If President Donald Trump can ban people from majority-Muslim countries from entering the United States, could an anti-Semitic president ban all residents of Israel from coming?
That was among the tough questions the Supreme Court’s liberal justices posed to the Trump administration as it defended its travel ban on Wednesday. And the lawyer representing the government was put in the uncomfortable position of answering yes.
Wednesday’s arguments over the legality of the travel ban marked the first time in which the court will rule on a key Trump policy. The ban, which Trump enacted via an executive order in September, prevents around 150 million people from seven countries, most with a Muslim majority, from entering the United States. Hanging over the justices’ deliberations were the president’s statements about Muslims during his 2016 campaign, when he pledged to ban all Muslims from coming to the country. Opponents of the travel ban have argued that those comments suggest the travel ban is really Trump’s Muslim ban in disguise and should be struck down as discriminatory.
The unusual nature of the case led the justices to pose a series of hypotheticals to the government’s lawyer, Solicitor General Noel Francisco. The first came from Justice Elena Kagan, who posited a future scenario in which someone campaigns for president as a virulent anti-Semite. Once in office, the new president asks his Cabinet to help him design a new travel ban. “What emerges is a proclamation that says, ‘No one shall enter from Israel,'” she imagines. Can such a ban pass constitutional muster?
Francisco replied that if the Cabinet said, “There is honestly a national security risk here and you have to act,” then the president “would be allowed to follow this advice, even if in his private heart of hearts he also harbored animus.”
The hypothetical gets at the heart of the constitutionality of the travel ban, and whether the president, after calling for a “total shutdown” of Muslims entering the country, can persuade the justices that his ban does not discriminate on the basis of religion.
“Campaign statements” are made by “private citizens,” Francisco argued. There is a “fundamental transformation” from candidate to president, and only the comments of the sitting president would trigger constitutional questions.

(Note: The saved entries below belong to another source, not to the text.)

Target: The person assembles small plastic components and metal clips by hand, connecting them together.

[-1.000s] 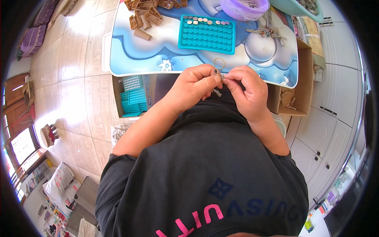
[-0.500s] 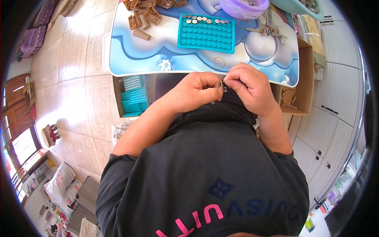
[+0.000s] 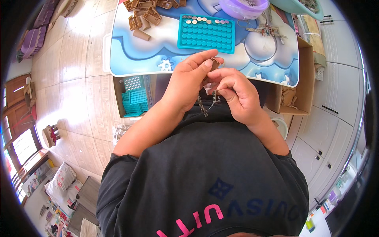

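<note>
Head view: both hands are close together just above the middle of the frame, near the front edge of a blue-and-white worktop (image 3: 134, 55). The left hand (image 3: 184, 77) is closed on a small brown casing (image 3: 216, 62), its thumb and forefinger gripping it, with the toothed end showing beyond the fingertips. The right hand (image 3: 241, 94) is just beside it, its fingers closed in a pinch on a narrow dark strip (image 3: 214, 96) that hangs below the fingertips. A dark twisted strand (image 3: 203, 107) dangles beneath the left hand, against the black shirt (image 3: 205, 158); its upper end is hidden, so I cannot tell what it is joined to.

Beyond the hands, at the upper centre of the frame, a teal tray (image 3: 206, 38) lies flat on the worktop, with small round discs (image 3: 204, 19) seated along its farthest rows. To its left, at the upper left of the worktop, more brown casings (image 3: 152, 15) lie in a loose heap. A purple bowl (image 3: 241, 10) is cut off by the top edge, and a tangle of thin wires (image 3: 268, 31) lies below and to the right of it. At the right, a cardboard box (image 3: 306, 79) stands beside the worktop with brown pieces (image 3: 289, 98) inside. Further teal trays (image 3: 135, 95) are stacked below the worktop's left front edge.
</note>
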`<state>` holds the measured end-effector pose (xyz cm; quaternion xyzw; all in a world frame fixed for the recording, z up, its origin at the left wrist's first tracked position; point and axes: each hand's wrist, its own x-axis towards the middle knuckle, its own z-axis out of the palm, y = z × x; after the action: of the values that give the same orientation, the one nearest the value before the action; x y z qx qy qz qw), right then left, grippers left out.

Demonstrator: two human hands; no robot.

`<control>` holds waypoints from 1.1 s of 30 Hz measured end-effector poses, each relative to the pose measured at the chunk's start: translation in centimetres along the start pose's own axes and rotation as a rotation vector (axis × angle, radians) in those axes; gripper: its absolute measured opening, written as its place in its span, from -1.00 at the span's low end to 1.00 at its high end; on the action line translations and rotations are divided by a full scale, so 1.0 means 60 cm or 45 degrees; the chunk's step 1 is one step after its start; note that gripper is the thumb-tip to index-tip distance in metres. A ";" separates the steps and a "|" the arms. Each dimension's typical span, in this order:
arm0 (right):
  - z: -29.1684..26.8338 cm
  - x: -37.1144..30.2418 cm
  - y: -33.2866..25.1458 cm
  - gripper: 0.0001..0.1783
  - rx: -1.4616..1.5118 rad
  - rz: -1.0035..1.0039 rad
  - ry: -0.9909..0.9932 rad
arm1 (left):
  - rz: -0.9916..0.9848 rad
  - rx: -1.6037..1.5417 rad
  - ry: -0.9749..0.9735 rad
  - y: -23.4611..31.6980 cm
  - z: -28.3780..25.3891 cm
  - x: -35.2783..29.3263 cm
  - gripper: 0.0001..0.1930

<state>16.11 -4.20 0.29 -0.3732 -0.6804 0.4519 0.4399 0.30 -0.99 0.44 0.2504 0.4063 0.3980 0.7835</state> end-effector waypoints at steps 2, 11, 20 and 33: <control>0.006 -0.001 0.007 -0.97 0.035 0.007 0.068 | -0.043 -0.061 0.008 0.001 -0.002 0.002 -0.65; -0.009 0.010 0.000 -0.94 -0.191 0.025 0.327 | -0.175 -0.394 -0.279 -0.008 -0.018 -0.002 -0.69; -0.010 0.018 0.004 -0.92 -0.342 -0.091 0.477 | -0.244 -0.579 -0.414 -0.018 -0.015 -0.004 -0.67; -0.014 0.026 0.001 -0.90 -0.504 -0.190 0.421 | -0.240 -0.509 -0.306 -0.008 -0.007 -0.009 -0.65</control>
<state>16.36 -2.52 0.80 -0.4695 -0.7002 0.2091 0.4956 -0.03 -1.66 0.13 0.0970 0.2451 0.3629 0.8938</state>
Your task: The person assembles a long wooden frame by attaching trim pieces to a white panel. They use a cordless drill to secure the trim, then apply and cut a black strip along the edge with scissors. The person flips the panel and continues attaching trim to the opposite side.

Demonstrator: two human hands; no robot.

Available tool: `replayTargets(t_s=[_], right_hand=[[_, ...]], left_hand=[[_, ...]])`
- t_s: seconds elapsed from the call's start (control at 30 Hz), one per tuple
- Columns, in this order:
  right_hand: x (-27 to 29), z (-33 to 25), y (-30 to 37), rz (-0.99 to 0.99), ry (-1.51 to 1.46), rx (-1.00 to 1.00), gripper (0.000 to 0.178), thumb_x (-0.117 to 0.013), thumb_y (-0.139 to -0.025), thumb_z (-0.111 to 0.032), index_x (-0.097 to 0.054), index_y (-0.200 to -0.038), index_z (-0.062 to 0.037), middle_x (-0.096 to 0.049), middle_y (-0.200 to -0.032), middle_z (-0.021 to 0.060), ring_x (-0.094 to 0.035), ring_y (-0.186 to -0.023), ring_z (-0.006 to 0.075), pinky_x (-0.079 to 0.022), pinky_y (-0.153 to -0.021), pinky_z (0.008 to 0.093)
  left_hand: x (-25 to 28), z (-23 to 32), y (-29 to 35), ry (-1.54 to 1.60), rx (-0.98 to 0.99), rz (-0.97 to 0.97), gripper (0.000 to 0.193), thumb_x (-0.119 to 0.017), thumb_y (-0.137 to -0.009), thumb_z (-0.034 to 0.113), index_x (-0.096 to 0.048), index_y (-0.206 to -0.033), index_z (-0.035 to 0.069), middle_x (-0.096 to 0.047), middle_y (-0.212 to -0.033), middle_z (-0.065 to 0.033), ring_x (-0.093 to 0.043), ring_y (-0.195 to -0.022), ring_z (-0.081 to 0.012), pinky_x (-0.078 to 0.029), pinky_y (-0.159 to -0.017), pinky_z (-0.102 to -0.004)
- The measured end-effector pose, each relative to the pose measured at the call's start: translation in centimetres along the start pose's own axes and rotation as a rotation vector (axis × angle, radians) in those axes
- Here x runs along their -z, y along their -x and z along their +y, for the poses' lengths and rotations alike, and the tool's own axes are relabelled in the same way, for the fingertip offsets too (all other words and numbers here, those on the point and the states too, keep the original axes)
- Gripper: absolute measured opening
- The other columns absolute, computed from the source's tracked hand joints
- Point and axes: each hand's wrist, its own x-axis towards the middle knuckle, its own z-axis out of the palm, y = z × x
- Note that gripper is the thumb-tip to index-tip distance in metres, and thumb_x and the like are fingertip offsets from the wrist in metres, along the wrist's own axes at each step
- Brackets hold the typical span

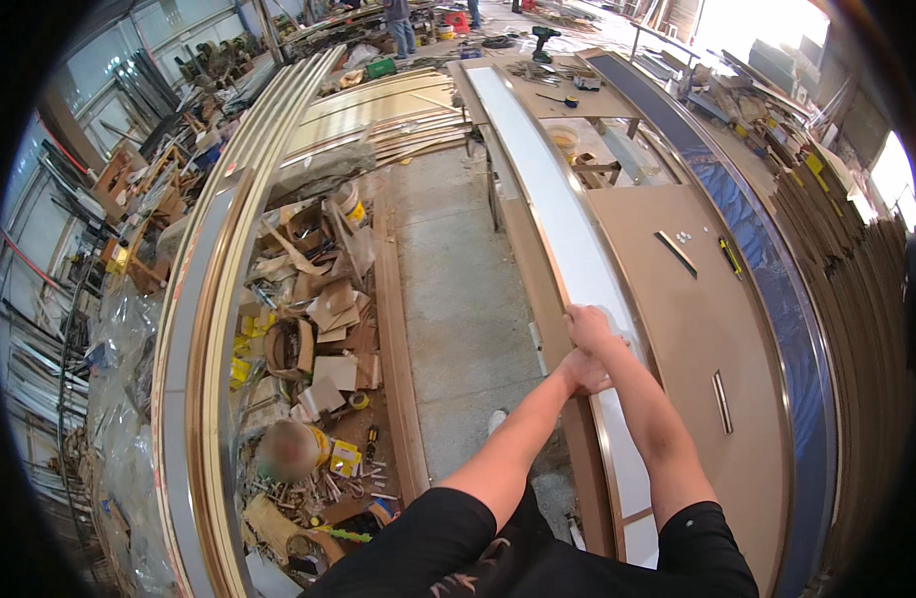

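Note:
A long, narrow panel with a pale white-blue face (533, 159) and metallic edges runs away from me along a brown worktop (645, 239). My right hand (589, 327) is closed at the panel's left edge. Just nearer to me, my left hand (582, 373) lies over the same edge, its fingers curled and partly covered by my right wrist. The two hands nearly touch. What the fingers of either hand hold is too small or hidden to make out.
On the worktop lie a dark-and-light strip (676, 253), a yellow-black utility knife (729, 257) and a short metal bar (722, 402). Beyond stands a cordless drill (544, 44). A blue-covered panel (767, 234) borders the right. Long profiles (224, 289) and cluttered scraps (328, 309) occupy the left.

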Motion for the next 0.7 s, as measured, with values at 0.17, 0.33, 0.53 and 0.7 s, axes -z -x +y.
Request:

Justice Anthony Kennedy, often the swing justice on contentious cases, chimed in with another hypothetical. “Suppose you have a local mayor, and as a candidate he makes vituperative, hateful statements,” he said. “He’s elected, and on day two he takes acts that are consistent with those hateful statements. Whatever he said during the campaign is irrelevant?” Francisco replied, “I would say yes,” because the government believes that the oath of office “marks a fundamental transformation.”
The outcome of the case could hinge on Kennedy’s interest in the questions raised by these hypotheticals involving the First Amendment’s prohibition on government actions that favor certain religions over others. At oral arguments, the liberal justices appeared skeptical of the ban, and the conservatives appeared poised to support it. Only Kennedy seemed undecided. Once again, the fate of one of the country’s most controversial policies is likely to come down to him.